When you copy the material below, keep every line exact and drop the pictures.

## Exercise data
------------------------

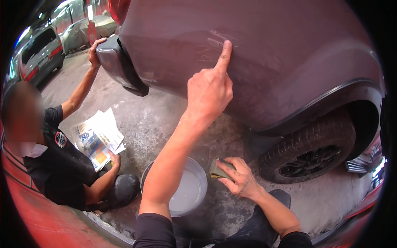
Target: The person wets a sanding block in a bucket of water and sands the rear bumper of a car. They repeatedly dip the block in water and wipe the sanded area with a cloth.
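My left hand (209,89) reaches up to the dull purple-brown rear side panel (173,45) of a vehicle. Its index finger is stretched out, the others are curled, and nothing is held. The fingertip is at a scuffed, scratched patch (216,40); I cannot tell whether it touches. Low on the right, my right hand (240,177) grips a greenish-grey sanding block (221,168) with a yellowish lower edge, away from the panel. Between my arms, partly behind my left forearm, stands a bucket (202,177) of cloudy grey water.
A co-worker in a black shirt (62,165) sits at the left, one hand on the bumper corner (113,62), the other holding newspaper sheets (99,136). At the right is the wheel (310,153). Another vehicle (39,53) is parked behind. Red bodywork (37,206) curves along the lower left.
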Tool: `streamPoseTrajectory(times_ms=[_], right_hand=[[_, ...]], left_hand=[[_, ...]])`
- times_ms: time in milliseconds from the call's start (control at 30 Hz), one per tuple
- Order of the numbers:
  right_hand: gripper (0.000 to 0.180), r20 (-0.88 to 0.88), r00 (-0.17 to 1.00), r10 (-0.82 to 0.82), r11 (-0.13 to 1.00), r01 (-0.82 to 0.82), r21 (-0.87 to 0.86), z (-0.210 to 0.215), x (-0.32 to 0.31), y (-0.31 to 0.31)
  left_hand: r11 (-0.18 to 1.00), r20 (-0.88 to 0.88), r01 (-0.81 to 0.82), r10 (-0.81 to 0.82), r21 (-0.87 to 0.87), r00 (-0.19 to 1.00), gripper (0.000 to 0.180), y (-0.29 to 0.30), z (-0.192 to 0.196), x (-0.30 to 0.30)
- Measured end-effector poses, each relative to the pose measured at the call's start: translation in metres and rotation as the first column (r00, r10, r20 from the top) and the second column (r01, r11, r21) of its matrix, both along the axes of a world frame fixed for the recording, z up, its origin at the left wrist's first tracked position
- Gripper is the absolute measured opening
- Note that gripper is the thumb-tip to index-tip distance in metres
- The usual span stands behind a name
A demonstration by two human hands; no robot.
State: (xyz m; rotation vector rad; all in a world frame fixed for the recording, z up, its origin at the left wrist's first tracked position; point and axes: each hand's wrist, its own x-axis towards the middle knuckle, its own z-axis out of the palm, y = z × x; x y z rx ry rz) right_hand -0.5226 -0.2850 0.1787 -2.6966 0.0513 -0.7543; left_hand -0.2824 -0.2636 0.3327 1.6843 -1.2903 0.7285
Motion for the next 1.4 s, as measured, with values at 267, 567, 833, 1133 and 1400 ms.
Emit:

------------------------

## Finished exercise
Target: The person wets a sanding block in a bucket of water and sands the rear bumper of a car. They repeatedly dip the block in water and wipe the sanded area with a cloth.
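My left hand (209,89) reaches up to the dull purple-brown rear side panel (173,45) of a vehicle. Its index finger is stretched out, the others are curled, and nothing is held. The fingertip is at a scuffed, scratched patch (216,40); I cannot tell whether it touches. Low on the right, my right hand (240,177) grips a greenish-grey sanding block (221,168) with a yellowish lower edge, away from the panel. Between my arms, partly behind my left forearm, stands a bucket (202,177) of cloudy grey water.
A co-worker in a black shirt (62,165) sits at the left, one hand on the bumper corner (113,62), the other holding newspaper sheets (99,136). At the right is the wheel (310,153). Another vehicle (39,53) is parked behind. Red bodywork (37,206) curves along the lower left.
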Tool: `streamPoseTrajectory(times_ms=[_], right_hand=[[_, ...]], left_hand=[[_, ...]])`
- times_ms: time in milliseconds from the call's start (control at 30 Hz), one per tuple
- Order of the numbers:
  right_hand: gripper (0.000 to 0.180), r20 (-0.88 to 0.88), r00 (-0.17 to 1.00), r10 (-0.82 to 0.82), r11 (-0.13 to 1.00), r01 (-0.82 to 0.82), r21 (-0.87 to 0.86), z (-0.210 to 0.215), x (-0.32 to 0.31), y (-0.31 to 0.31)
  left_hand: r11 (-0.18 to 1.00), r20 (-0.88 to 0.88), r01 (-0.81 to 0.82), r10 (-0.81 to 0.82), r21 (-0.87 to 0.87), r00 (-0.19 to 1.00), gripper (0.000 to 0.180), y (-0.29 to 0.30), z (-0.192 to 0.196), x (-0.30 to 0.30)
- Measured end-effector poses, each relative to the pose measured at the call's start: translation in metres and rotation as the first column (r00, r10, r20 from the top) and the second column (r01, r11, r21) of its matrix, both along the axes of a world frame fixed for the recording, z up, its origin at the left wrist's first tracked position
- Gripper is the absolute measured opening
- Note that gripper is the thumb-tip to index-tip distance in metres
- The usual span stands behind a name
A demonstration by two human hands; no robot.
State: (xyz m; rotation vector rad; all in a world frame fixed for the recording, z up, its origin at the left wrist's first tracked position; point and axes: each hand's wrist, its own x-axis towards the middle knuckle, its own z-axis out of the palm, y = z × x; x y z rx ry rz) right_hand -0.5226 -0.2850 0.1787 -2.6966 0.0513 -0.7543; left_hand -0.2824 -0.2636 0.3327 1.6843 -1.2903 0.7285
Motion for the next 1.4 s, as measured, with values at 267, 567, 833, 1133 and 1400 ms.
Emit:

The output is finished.